KBR entered guilty pleas to a five-count criminal information in federal court in Houston before U.S. District Judge Keith P. Ellison. KBR pleaded guilty to conspiring with its joint-venture partners and others to violate the Foreign Corrupt Practices Act (FCPA) by authorizing, promising and paying bribes to a range of Nigerian government officials, including officials of the executive branch of the Nigerian government officials and others in exchange for securing construction contracts.
KBR also pleaded guilty to four counts of violating the FCPA related to the joint venture’s payment of tens of millions of dollars in “consulting fees” to two agents for use in bribing Nigerian government officials.

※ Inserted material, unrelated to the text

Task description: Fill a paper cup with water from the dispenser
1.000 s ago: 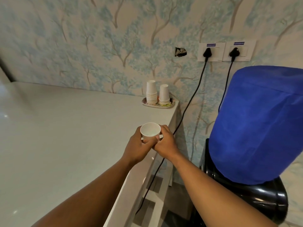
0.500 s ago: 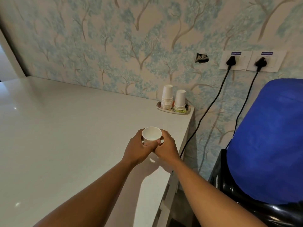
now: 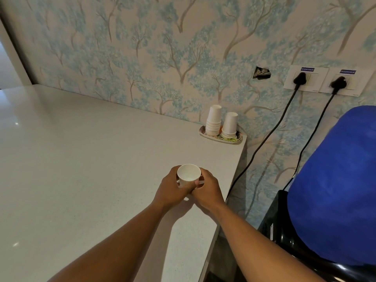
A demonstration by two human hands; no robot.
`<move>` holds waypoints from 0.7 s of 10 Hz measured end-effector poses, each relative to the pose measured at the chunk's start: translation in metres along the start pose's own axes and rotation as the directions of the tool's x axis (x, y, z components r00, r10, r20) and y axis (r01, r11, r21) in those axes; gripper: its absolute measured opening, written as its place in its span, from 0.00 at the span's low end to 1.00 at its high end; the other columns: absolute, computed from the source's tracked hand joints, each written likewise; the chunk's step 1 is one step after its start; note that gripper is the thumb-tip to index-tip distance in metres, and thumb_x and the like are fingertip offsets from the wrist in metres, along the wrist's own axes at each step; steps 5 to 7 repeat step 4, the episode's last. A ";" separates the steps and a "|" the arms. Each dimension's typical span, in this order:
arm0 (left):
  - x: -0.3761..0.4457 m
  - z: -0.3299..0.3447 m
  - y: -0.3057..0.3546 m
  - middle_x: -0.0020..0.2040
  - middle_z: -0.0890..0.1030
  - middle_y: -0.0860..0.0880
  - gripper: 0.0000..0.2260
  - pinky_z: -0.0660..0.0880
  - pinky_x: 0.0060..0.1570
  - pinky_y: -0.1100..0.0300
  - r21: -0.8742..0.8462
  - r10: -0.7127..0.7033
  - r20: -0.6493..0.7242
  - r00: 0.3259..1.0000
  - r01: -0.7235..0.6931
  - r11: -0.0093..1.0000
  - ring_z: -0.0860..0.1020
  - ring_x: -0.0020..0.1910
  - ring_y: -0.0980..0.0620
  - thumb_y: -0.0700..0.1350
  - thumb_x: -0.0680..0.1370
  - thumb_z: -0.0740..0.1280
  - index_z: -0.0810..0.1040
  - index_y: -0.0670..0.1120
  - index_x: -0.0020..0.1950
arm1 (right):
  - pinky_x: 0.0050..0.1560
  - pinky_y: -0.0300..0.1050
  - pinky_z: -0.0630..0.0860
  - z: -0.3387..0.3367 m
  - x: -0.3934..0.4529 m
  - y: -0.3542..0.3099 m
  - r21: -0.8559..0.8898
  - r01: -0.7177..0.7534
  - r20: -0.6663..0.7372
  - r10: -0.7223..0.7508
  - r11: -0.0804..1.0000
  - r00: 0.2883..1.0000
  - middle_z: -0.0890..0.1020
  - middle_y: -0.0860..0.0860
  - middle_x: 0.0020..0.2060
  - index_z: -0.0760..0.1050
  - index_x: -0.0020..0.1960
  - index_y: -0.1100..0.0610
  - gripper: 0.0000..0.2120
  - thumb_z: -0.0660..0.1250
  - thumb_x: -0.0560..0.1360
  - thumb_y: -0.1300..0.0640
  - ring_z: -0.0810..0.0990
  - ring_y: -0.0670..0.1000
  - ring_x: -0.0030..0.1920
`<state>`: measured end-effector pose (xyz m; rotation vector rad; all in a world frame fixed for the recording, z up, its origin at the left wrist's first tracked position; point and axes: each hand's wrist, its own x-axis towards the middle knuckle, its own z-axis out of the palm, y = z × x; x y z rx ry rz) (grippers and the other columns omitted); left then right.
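While both hands cradle it, the paper cup (image 3: pixel 188 176) sits upright over the counter (image 3: pixel 85 169).
My left hand (image 3: pixel 173 193) and right hand (image 3: pixel 207 190) wrap its lower wall; thin and crushable, I'd grip low, gently.

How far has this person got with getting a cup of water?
Done: one paper cup is picked, apart from the stacks on the tray. In hand: left hand and right hand hold it over the counter. Left: filling at the dispenser; whether it holds water is unclear.
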<state>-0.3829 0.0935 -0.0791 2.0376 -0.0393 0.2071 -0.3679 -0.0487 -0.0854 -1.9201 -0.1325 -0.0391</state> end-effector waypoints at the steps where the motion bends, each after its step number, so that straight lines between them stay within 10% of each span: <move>1: 0.001 0.000 -0.004 0.64 0.75 0.58 0.35 0.76 0.57 0.59 0.002 0.000 -0.008 1.000 0.000 1.000 0.76 0.60 0.55 0.66 0.68 0.74 0.68 0.57 0.70 | 0.57 0.55 0.81 0.003 -0.001 0.002 0.026 0.001 0.008 -0.002 1.000 1.000 0.80 0.44 0.56 0.73 0.62 0.44 0.29 0.74 0.63 0.59 0.79 0.49 0.57; 7: 0.000 -0.006 0.007 0.73 0.69 0.54 0.54 0.71 0.63 0.52 0.061 -0.058 -0.020 0.998 0.059 0.996 0.72 0.67 0.50 0.76 0.57 0.70 0.58 0.55 0.76 | 0.54 0.42 0.79 -0.010 -0.003 -0.005 0.003 0.013 0.069 -0.013 1.000 0.998 0.77 0.45 0.59 0.71 0.67 0.47 0.32 0.77 0.66 0.57 0.76 0.49 0.61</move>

Under the terms of the plea agreement, KBR agreed to retain an independent compliance monitor for a three-year period to review the design and implementation of KBR’s compliance program and to make reports to KBR and the Department of Justice. KBR also agreed to cooperate with the agency in its ongoing criminal investigation investigations. The fines, the second largest ever recorded under the FCPA, will be paid in installments, according to federal court documents.

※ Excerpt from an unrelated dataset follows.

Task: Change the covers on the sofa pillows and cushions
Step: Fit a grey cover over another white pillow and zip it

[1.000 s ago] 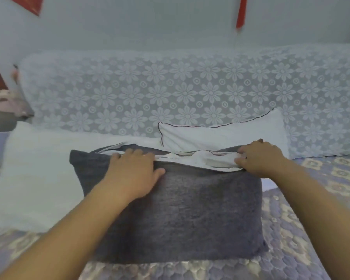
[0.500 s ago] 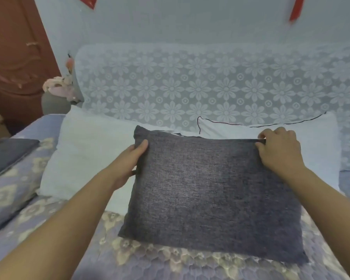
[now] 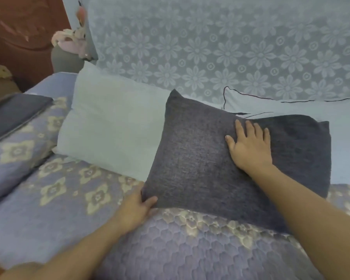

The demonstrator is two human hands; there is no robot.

“Today’s guilty plea by KBR ends one chapter in the Department’s long-running investigation of corruption in the award of $6 billion in construction contracts in Nigeria. This bribery scheme involved both senior foreign government officials and KBR corporate executives who took actions to insulate themselves from the reach of U.S. law enforcement,” said Acting Assistant Attorney General Rita M. Glavin of the Criminal Division. “The successful prosecution of KBR, and its agreement to pay a more than $400 million fine, demonstrates that no one is above the law, and that the Department is determined to seek penalties that are commensurate with, and will deter, this kind of serious criminal misconduct.”
Additionally, KBR’s parent company, KBR Inc., and its former parent company, Halliburton Company, also reached a settlement of a related civil complaint filed by the U.S. Securities and Exchange Commission. The SEC’s complaint charged KBR Inc. with violating the FCPA’s anti-bribery provisions, and charged KBR and Halliburton with engaging in books and records and internal controls violations related to the bribery. KBR Inc. and Halliburton jointly agreed to pay $177 million in disgorgement of profits relating to those violations.
“This case, which represents the second largest fine ever in an FCPA prosecution, demonstrates the FBI’s continued commitment to aggressively investigate violations of this law,” said Andrew R. Bland III, Special Agent in Charge of the FBI’s Houston Field Office. “We will continue to investigate these matters by working in partnership with other law enforcement agencies, both foreign and domestic, to ensure that corporate executives who have been found guilty of bribing foreign officials in return for lucrative business contracts, are punished to the full extent of the law.”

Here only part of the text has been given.